Dear Readers: I recently had Dr. Joyce Brothers on my nationally syndicated radio show, and she brought a query about how to remove burned-on food from the bottom of a pot. She said that it probably wouldn't be a concern except the pot was a favorite oldie-but-goody that had been given to her as a wedding gift in 1949.
Let me answer this often-asked question: One of the easiest ways to remove this stubborn gunk is to pour some baking soda in the bottom of the pan and add a little bit of water. Let this soak for an hour or so, and when you are ready to clean it, the whole mess should just lift right up. A little bit of scrubbing might be necessary to make the pan look like new.
We got to thinking about favorite pots and pans and decided to pose a question to you, the Heloise readers: What is the oldest pot or pan you have, and does it have a special significance? Send us a picture with all the specifics, and we will pick the 10 oldest and send those readers a set of Heloise pamphlets, plus we will put the photos on the Heloise Web site.
I have my grandmother's and mother's cast-iron skillets. I checked with the women in my office, and here is what a couple of them had to say:
UKelly said that she has pots that her mother-in-law gave her when she first got married -- 21 years ago.
UJoyce threw all her old ones away and bought new ones.
UBrucette said she has a cast-iron frying pan that is 30 years old. Heloise
Dear Heloise: If I have used canned fruit and I wish to save the juice for future use in another dessert (gelatin, for instance), I put one slice or piece of the fruit in the container with the juice so I can identify the flavor. That way, I don't need to glue a label onto the container. Ellen Jo Fleming, North Little Rock, Ark.

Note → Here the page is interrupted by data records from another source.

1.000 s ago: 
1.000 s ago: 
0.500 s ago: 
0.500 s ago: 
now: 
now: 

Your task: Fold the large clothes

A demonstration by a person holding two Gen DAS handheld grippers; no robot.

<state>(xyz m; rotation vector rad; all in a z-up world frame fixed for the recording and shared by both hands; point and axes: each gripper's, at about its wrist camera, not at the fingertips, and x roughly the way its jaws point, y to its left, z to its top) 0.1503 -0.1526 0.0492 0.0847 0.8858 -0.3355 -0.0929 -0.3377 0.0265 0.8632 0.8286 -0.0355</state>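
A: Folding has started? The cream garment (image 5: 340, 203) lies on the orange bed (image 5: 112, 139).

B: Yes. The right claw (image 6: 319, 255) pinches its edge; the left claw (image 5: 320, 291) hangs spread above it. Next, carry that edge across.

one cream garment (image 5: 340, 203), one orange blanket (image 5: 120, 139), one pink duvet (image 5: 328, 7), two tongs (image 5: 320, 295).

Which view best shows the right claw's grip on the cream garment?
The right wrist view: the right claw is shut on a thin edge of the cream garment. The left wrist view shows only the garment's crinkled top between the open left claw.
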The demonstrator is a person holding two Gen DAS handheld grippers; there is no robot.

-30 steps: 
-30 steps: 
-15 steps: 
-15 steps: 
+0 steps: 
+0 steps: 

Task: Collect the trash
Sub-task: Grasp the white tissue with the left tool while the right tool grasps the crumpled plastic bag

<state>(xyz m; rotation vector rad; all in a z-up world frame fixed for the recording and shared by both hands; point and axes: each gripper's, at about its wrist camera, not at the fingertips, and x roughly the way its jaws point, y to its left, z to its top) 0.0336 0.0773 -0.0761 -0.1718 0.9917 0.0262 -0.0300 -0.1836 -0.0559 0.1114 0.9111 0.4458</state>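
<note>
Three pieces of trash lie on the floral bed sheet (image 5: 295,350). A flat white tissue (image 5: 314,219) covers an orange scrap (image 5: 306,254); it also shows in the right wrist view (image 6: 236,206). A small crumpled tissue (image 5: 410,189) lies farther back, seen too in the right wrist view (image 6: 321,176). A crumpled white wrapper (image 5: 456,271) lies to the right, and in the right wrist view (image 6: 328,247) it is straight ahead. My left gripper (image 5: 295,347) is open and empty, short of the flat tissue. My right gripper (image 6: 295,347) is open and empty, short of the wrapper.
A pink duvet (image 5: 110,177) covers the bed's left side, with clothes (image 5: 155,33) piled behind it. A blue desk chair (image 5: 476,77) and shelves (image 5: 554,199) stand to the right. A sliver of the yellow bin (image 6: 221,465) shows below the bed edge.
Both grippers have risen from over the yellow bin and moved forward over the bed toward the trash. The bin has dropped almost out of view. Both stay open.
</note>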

Dear Heloise: I know you're busy, so I'll keep this right to the point: When I relined my kitchen cabinets, instead of using paper or shelf liner, I bought some inexpensive (peel and stick) floor tiles and put them on my shelves. They are easy to work with, can be cut with scissors, are extremely durable and can be wiped off with a damp cloth when needed. So lining shelves becomes a one-time project!
I even cut strips from the scraps and covered the front edges of the shelves. Now when I open my cabinets, it looks like I have solid-marble shelves! Anni Giacapuzzi, Merrimack, N.H.
Dear Heloise: I don't like to use a garbage disposal. When I peel potatoes, first I lay a paper towel in the sink over the drain. To clean up the peels, I just pick up the paper towel and throw the works in the trash. Mary A. Marston, La Mesa, Calif.